Requirement:
Give the listing again in full, exactly as it appears.

Recorded data:
++++++++++++++++++++

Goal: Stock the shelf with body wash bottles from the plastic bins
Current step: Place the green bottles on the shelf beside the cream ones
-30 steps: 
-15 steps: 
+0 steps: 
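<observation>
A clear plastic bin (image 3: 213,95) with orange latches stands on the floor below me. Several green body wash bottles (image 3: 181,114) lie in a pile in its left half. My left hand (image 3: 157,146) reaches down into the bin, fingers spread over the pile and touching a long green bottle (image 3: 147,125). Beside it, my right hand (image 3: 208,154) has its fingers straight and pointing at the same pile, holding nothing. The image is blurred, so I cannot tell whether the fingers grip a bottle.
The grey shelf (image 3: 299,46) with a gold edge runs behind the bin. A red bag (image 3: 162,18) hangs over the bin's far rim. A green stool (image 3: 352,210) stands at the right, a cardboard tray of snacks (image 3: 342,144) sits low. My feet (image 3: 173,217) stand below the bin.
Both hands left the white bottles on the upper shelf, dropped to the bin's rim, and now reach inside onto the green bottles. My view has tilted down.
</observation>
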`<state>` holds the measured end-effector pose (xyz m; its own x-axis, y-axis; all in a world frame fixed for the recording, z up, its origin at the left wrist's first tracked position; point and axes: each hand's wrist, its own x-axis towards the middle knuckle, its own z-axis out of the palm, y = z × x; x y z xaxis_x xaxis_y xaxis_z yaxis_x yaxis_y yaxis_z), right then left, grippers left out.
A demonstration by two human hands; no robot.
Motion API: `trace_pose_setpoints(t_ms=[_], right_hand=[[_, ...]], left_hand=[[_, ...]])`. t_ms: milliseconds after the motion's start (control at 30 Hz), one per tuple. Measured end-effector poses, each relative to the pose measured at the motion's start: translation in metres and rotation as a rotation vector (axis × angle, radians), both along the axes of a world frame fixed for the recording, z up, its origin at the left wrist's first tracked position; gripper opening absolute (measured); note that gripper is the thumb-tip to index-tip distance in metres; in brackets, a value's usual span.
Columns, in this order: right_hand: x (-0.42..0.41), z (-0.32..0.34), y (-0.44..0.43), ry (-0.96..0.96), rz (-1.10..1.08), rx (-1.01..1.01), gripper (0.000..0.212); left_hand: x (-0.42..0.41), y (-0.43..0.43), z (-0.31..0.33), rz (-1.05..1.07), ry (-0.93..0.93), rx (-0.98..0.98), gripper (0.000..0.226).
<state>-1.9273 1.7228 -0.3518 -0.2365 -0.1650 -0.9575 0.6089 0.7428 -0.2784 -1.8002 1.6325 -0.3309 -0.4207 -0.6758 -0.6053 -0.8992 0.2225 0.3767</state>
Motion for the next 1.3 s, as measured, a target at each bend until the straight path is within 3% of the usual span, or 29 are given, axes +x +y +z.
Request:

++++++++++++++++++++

Answer space:
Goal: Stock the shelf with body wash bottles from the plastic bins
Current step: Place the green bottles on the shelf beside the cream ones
-30 steps: 
-15 steps: 
+0 steps: 
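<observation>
A clear plastic bin (image 3: 213,95) with orange latches stands on the floor below me. Several green body wash bottles (image 3: 181,114) lie in a pile in its left half. My left hand (image 3: 157,146) reaches down into the bin, fingers spread over the pile and touching a long green bottle (image 3: 147,125). Beside it, my right hand (image 3: 208,154) has its fingers straight and pointing at the same pile, holding nothing. The image is blurred, so I cannot tell whether the fingers grip a bottle.
The grey shelf (image 3: 299,46) with a gold edge runs behind the bin. A red bag (image 3: 162,18) hangs over the bin's far rim. A green stool (image 3: 352,210) stands at the right, a cardboard tray of snacks (image 3: 342,144) sits low. My feet (image 3: 173,217) stand below the bin.
Both hands left the white bottles on the upper shelf, dropped to the bin's rim, and now reach inside onto the green bottles. My view has tilted down.
</observation>
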`<state>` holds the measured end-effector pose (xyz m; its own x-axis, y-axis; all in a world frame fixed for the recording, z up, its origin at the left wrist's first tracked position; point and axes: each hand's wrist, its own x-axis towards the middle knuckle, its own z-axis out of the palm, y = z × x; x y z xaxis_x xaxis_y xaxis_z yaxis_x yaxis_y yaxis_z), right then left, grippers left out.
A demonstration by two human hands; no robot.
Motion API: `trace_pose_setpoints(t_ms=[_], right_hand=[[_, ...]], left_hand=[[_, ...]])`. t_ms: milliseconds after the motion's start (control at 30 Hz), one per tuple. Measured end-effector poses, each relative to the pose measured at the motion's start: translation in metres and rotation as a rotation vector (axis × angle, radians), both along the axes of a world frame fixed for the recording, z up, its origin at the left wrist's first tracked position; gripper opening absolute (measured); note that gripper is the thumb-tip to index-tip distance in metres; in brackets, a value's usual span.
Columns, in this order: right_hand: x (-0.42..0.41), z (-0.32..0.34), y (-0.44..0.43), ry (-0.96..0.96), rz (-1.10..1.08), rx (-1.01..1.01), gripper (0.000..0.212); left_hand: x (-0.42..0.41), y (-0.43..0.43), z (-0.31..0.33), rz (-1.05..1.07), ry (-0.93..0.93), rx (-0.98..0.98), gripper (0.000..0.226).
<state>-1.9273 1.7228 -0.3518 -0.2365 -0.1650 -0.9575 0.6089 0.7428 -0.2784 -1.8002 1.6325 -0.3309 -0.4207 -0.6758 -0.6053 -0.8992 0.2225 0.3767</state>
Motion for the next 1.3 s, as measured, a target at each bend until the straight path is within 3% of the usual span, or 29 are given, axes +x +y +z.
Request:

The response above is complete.